# The problem:
Your answer must hold only the lines below from the line containing "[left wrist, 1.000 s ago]" through the line containing "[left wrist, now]", each reproduced exactly.

-.-.-

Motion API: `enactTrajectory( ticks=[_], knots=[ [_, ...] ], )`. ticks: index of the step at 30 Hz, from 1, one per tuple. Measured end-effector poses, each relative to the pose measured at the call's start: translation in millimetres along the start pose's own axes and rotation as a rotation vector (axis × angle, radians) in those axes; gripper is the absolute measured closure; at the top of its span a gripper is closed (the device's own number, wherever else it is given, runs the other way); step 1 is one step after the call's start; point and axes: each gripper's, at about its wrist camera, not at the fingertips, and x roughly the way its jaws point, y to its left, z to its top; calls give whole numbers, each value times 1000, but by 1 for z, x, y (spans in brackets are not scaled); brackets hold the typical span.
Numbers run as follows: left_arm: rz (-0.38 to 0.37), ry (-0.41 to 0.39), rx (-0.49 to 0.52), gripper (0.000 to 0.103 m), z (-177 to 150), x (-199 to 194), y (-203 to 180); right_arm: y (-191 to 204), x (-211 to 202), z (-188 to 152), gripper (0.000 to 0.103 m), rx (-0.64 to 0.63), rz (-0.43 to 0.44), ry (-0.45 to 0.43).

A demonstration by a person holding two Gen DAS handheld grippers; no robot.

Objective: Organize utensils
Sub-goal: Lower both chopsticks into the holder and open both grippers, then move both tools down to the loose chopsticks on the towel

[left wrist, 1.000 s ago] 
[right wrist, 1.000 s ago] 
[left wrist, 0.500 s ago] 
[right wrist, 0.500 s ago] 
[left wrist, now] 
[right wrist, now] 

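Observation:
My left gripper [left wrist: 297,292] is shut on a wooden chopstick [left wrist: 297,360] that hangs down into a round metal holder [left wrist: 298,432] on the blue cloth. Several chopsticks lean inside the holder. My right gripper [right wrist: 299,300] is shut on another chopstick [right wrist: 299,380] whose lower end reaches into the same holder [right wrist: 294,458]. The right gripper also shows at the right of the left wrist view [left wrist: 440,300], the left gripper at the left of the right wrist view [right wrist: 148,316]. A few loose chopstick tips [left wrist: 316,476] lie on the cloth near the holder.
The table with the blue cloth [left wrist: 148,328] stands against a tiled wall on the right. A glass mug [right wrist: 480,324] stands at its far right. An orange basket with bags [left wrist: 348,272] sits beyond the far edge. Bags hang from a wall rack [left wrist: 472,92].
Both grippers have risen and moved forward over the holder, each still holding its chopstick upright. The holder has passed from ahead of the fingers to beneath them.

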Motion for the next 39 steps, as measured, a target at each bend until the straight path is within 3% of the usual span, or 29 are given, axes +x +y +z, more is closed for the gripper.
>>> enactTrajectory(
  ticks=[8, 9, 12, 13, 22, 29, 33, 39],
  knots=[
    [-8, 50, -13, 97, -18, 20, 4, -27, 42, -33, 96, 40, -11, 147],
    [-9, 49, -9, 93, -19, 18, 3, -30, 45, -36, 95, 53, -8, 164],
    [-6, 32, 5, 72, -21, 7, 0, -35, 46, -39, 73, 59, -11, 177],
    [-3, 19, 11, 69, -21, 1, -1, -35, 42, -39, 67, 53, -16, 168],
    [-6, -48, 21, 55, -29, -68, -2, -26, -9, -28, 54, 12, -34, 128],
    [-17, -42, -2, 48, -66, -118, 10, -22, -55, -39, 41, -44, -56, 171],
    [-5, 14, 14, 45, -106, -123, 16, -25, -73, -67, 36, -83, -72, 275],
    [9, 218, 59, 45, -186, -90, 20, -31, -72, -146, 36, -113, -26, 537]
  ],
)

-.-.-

# Response to this task:
[left wrist, 1.000 s ago] 
[right wrist, 1.000 s ago] 
[left wrist, 0.500 s ago] 
[right wrist, 0.500 s ago] 
[left wrist, now] 

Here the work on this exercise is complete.